700 more newspaper jobs cut

Just in case you’re wondering why newspapers are looking so bad, it’s because of greed.

Newspapers insist on a bottom line that’s above almost any other industry, and when it falls below about 30 percent, they make cuts. Big cuts.

Yesterday, Gannett Corp. laid off another 700 people across the company’s newspapers.

When I joined Gannett, at the Journal News in Rockland County, NY, in 1986, it was considered one of the top family-friendly companies to work for. Health benefits were excellent and time off was better than at most other newspaper companies. If you worked hard, you got ahead; there were incentives; there were rewards for people who did good work.

It was an ugly scene at newspapers across the company as people who had been loyal employees for decades were cut loose.

So, why are newspapers losing so much revenue and readership?

The company line is that newspapers are a dying industry because people get their news online.

But Gannett is cutting its online staff too. Here in Asheville there was a separate department dedicated to Web content. That got cut in the last round. The company spent millions on top-of-the-line video equipment and software and training four years ago, and then pretty much abandoned it.

As newsrooms get smaller, the people who are left have fewer and fewer opportunities for any investigative reporting. More time is spent processing press releases and covering events to fill what little space is left.

It used to be that ads filled in the spaces around editorial content; now editorial content is the filler for the spaces around the ads. The ever-shrinking news hole leaves less and less space for real news.

That means government and big business have no one watching what they’re up to. It makes it that much easier for Fox Noise to spread its lies about government takeovers and death panels and how we “need” to gut Social Secutity and Medicaid. They spread the fallacy of us being broke and no one is here to explain that we’re not.

Add that to the consistent de-funding of education over the last 30 years and you have the Koch Brothers’ dream scenario.

Newspapers don’t have to die; they need to become nonprofits.

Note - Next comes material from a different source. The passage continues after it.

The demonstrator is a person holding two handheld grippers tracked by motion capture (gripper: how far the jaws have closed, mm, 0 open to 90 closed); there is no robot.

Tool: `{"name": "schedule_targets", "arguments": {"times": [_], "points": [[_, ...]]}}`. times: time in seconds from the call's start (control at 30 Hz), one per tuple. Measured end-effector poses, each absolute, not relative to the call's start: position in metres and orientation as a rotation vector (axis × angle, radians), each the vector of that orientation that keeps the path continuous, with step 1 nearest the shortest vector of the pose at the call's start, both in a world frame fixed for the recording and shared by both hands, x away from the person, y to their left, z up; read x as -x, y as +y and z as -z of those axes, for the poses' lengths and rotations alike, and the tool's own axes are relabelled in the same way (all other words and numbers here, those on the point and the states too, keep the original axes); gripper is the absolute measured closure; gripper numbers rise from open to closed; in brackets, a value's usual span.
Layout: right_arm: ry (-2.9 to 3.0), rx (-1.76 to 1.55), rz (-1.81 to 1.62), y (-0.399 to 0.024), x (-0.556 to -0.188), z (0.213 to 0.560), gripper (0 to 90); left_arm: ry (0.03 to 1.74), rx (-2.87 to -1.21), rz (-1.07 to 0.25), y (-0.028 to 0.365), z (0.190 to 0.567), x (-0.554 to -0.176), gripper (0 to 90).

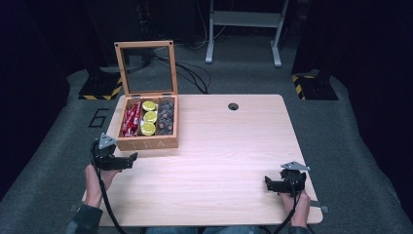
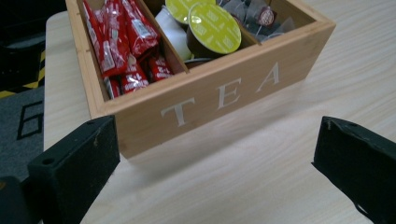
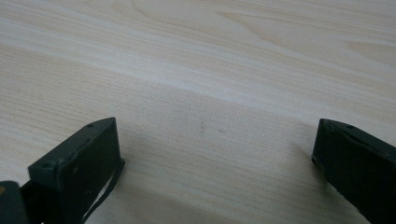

Then Craig Dubow, the CEO of Gannett will have to live on less than $10 million a year and people who cost the company $40,000 can have their jobs back and we can save our Democracy.

 

Social justice isn’t news anymore

During most of my nearly three decades as a newspaper reporter, I covered social justice issues, religion and nonprofits.

I wrote stories about domestic violence, living wage campaigns, poverty issues, disabilities, and state and federal programs that weren’t doing their jobs.

That social issues/nonprofits beat is going away at the Asheville Citizen-Times as of this week, when one-third of what’s left of the newsroom staff gets the ax.

No one knows how the 30-plus remaining people will put out a newspaper every day. Functions that once required 15 people are pared down to three people now.

It isn’t the fault of anyone locally — Gannett, which owns what’s left of the paper, has made cut after cut after cut. In the last five years, half the newsroom staff has been laid off as some functions have been relegated to a central hub. The page design you see was done in Louisville, Ky., or Greenville, SC. The printing is done in Greenville. Ad design is done elsewhere; in all about one-third of the staff that was here 10 years ago remains to put out an ever-shrinking, ever more crappy excuse for a newspaper.

Craig Dubow, Gannett’s CEO makes more than $9 million in annual compensation; the corporation now is laying off fathers and mothers making under $50,000. A few months ago, they decided to lay off a non-citizen who is here legally, but who has two small children, a wife who can’t work because of visa restrictions and who was not eligible for unemployment compensation, even though he paid the same taxes as everyone else in the newsroom.

What happens now is that news just won’t get covered. What we used to call enterprise reporting — including investigative journalism — just won’t get done anymore. When Republicans in the state legislature cut $60 million from the state mental health system, which is already so bad the federal Department of Justice is investigating it, no one will know how harmful that will be to the population here in Western North Carolina because no one will be watching.

That was the function of newspapers when I got into the business: government watchdog.

But over the years, newspapers have been bought by a few huge — and conservative — coroprations. Staffs have been cut and news has become nothing more than the filler that goes between the ads. They’re not looking for an investigative piece about how the state is not caring for children with disabilities, or how people are dying because state psychiatric hospitals are releasing patients with no discharge plan. Readers won’t know if the state wants to close the places where people with disabilities work under close supervision, leaving both the people with disabilities and their caregivers in the lurch.

Newspapers don’t shame government anymore because they don’t cover government. Instead of the watchdogs of power, newspapers have become lapdogs.

Less than five years ago, I had an editor tell me public policy made his eyes glaze over. This was someone who supposedly was making editorial and coverage decisions.

This layoff is just another nail in the coffin of what used to be a good newspaper. There’s little reason to buy it anymore, yet the executives at Gannett corporate wonder why circulation keeps going down and fewer people want to buy ads. I can’t believe they’re really too stupid to figure it out; I believe it’s because they just don’t care about the people who work for them or the people who buy their papers.

A dozen capable news people will be out of work before the end of this week, and there’s no reason for it other than corporate greed.